§ **Your instructions**
Filter the entries and keep only the lines where the string "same" appears.

§ **Data shown**
────────────────────────────────────────
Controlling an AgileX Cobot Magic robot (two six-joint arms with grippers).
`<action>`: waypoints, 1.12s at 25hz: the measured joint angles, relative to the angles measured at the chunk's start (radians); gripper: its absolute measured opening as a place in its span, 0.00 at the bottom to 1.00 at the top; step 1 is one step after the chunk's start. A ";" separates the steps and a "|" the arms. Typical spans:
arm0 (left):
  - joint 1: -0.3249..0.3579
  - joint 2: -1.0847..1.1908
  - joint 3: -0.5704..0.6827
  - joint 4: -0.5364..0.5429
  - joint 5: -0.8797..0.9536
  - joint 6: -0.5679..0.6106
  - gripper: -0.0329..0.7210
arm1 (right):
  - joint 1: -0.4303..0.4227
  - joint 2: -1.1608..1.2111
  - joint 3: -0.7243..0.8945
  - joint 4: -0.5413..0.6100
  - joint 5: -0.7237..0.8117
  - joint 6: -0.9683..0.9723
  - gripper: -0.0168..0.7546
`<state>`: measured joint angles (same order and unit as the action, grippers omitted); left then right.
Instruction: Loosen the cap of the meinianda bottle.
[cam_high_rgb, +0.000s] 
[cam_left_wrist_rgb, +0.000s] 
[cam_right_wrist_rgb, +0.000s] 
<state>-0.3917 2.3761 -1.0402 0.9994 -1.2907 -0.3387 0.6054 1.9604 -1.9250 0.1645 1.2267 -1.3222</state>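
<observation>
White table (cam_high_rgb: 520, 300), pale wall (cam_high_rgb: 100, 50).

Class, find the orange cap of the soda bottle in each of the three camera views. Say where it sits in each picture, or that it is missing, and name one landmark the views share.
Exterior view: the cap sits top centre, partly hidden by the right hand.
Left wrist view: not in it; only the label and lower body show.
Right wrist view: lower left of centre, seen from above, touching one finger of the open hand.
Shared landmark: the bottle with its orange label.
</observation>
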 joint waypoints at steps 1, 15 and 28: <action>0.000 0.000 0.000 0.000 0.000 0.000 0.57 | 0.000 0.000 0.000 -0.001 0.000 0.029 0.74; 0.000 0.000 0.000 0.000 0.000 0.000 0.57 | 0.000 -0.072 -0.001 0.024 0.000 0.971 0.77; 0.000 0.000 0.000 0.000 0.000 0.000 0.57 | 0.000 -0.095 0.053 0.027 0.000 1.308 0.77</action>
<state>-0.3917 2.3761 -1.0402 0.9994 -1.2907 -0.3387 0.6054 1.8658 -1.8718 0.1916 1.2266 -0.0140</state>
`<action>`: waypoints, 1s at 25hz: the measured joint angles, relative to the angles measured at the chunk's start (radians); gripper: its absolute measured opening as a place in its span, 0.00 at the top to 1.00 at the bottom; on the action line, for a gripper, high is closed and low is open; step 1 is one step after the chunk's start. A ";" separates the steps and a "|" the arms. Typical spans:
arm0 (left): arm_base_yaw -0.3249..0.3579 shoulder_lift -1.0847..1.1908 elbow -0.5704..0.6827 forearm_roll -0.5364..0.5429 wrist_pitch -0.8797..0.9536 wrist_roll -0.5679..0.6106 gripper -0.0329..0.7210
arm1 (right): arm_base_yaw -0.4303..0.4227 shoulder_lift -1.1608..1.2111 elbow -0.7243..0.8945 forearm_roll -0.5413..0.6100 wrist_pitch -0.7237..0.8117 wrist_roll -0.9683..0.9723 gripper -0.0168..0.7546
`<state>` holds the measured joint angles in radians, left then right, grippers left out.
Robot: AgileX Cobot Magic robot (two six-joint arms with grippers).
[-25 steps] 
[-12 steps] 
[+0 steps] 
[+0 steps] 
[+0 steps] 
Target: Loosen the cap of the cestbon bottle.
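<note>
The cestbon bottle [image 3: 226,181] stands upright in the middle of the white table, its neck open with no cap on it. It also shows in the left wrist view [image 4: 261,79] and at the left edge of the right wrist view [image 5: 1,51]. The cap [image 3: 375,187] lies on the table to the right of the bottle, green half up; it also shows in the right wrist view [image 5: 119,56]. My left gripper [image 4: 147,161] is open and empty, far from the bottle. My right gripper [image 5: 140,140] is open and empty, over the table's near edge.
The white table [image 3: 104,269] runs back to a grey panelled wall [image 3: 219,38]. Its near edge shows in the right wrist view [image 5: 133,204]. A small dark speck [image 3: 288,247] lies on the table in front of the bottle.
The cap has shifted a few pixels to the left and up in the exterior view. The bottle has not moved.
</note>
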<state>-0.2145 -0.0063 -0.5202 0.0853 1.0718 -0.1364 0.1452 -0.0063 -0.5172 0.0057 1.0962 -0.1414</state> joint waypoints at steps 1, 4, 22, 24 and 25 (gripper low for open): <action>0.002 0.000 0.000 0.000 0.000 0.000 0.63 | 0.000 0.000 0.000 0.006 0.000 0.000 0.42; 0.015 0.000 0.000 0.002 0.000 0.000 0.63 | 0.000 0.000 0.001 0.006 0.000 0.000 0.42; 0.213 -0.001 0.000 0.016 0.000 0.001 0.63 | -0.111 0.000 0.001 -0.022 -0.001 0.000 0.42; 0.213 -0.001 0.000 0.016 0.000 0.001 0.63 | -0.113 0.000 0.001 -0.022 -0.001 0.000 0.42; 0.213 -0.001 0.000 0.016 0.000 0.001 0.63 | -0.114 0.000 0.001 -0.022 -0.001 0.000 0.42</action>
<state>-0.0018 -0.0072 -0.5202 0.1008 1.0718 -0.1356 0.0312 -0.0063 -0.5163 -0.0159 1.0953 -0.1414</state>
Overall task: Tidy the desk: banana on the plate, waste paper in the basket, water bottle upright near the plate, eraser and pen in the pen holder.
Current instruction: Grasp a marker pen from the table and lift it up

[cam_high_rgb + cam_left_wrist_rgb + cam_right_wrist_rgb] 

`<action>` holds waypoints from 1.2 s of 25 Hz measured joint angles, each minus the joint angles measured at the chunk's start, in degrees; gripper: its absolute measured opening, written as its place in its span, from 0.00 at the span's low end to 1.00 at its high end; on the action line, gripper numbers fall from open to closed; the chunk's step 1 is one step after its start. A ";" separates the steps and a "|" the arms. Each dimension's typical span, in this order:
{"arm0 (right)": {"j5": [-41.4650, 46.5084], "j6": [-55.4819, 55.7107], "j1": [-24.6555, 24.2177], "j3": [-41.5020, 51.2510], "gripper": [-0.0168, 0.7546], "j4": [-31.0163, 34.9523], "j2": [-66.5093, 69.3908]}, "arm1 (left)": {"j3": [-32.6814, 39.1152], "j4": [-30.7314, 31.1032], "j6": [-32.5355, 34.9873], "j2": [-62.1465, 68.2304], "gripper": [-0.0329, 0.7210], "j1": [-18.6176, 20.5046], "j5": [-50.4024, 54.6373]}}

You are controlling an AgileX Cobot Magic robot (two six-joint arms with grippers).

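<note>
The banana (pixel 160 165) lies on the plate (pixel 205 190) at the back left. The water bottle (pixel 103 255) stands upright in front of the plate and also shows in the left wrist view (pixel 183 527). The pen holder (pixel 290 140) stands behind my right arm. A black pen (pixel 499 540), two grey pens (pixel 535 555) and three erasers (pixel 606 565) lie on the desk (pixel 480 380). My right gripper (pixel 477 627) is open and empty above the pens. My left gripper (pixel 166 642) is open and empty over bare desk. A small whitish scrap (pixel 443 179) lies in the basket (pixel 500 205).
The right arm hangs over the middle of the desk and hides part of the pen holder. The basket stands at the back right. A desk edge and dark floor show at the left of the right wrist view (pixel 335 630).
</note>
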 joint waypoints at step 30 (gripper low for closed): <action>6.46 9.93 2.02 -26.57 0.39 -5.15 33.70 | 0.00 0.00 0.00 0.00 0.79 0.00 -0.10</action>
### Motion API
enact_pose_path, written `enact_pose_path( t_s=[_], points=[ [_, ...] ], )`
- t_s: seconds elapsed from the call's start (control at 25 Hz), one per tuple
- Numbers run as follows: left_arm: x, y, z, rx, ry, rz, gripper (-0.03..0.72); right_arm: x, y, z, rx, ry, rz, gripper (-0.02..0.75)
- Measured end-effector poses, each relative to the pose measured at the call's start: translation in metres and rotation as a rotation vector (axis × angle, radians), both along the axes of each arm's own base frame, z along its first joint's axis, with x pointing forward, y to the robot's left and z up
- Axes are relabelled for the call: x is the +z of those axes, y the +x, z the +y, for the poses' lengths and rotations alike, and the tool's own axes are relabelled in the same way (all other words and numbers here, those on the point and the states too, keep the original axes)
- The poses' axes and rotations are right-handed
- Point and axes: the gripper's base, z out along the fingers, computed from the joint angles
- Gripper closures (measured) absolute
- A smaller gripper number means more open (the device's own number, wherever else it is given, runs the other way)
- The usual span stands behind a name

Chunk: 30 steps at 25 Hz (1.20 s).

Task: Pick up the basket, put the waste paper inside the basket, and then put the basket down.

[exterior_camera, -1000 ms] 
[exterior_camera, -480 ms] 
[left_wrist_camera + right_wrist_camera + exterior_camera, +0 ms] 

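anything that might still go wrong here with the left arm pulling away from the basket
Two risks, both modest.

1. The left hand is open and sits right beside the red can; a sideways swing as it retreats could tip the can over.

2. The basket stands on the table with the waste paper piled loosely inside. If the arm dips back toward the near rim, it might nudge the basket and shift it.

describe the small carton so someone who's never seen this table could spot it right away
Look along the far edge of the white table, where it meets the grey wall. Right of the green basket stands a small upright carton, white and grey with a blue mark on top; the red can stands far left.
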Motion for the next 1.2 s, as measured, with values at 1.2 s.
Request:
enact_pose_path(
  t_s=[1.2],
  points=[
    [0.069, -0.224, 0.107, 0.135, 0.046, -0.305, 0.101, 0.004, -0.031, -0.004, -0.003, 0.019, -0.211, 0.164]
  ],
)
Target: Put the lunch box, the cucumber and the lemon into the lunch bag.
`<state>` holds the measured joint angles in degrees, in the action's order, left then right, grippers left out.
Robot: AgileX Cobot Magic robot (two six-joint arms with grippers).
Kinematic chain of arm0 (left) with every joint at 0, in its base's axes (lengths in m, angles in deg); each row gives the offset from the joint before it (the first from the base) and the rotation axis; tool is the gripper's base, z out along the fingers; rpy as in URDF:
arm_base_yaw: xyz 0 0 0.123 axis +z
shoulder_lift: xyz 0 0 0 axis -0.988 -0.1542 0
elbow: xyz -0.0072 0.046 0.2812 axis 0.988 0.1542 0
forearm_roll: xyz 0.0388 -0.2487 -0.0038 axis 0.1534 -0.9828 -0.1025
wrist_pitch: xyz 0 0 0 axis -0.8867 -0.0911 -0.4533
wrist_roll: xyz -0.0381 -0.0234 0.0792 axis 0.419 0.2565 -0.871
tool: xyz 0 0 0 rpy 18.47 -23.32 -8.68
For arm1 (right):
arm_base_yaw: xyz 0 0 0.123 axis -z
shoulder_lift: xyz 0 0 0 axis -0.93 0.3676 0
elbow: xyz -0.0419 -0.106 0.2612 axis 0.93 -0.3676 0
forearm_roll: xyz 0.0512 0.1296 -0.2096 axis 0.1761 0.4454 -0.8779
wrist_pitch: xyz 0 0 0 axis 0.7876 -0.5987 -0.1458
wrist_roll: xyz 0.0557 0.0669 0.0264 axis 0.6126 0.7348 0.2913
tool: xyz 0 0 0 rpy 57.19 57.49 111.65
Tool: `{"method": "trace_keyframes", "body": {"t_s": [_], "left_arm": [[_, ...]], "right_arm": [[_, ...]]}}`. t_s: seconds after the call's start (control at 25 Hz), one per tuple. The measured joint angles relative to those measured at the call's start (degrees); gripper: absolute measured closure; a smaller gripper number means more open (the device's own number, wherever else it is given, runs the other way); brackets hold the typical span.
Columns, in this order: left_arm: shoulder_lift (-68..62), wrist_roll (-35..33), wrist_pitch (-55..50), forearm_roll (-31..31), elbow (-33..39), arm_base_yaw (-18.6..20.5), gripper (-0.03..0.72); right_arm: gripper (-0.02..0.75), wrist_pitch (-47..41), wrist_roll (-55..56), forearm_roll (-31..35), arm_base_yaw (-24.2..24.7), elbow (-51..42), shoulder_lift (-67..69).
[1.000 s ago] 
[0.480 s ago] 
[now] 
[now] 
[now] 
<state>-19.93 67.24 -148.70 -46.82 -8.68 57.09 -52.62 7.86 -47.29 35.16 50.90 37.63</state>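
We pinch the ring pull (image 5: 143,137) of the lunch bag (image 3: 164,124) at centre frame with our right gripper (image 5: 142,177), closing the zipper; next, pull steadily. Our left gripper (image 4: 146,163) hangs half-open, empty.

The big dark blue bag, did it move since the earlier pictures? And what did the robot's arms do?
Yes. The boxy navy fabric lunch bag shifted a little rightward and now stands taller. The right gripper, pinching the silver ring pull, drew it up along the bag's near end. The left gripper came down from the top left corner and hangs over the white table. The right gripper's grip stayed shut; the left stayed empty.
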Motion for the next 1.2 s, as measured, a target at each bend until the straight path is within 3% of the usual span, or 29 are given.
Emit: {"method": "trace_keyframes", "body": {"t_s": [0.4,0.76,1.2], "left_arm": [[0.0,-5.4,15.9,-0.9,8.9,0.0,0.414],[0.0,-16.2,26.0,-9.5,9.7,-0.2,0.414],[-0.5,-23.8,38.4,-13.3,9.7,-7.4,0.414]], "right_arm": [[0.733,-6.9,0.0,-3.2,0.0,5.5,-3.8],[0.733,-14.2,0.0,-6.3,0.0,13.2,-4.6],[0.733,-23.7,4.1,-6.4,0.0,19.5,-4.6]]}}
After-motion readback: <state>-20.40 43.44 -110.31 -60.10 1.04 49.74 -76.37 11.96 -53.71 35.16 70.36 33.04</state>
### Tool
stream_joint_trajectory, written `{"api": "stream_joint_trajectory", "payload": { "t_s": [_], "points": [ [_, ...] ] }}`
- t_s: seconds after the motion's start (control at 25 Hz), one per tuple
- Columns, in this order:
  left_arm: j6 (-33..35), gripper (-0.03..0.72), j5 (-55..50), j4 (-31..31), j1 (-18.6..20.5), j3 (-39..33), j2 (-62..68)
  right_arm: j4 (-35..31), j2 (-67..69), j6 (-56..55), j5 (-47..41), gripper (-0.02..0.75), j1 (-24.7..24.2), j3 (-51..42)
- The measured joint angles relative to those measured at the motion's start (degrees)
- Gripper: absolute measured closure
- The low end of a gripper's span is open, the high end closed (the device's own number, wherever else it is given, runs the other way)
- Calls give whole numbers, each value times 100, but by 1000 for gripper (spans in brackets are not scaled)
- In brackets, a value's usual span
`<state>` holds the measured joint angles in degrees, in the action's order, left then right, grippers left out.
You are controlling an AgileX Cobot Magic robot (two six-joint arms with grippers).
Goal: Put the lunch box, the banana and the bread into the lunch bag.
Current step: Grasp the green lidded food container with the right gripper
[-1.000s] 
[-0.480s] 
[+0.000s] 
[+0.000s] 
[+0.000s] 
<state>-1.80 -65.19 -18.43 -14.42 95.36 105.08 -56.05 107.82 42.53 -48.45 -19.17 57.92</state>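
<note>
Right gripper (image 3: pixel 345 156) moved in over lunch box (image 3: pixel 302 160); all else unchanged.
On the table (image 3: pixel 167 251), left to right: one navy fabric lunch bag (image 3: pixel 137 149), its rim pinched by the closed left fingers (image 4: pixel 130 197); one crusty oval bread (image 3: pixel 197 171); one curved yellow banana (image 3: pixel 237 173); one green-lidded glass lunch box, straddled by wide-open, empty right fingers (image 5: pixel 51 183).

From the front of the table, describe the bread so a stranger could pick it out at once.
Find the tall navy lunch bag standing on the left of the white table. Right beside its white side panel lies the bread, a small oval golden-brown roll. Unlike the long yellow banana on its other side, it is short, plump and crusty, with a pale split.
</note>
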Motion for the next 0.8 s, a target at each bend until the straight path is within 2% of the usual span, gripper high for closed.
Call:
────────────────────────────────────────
§ **Answer section**
`<state>`: measured joint angles (same order and unit as the action, grippers omitted); left then right.
- Axes are relabelled for the call: x is the +z of those axes, y the +x, z the +y, for the poses' lengths and rotations alike, and the tool's own axes are relabelled in the same way (all other words and numbers here, those on the point and the states too, keep the original axes)

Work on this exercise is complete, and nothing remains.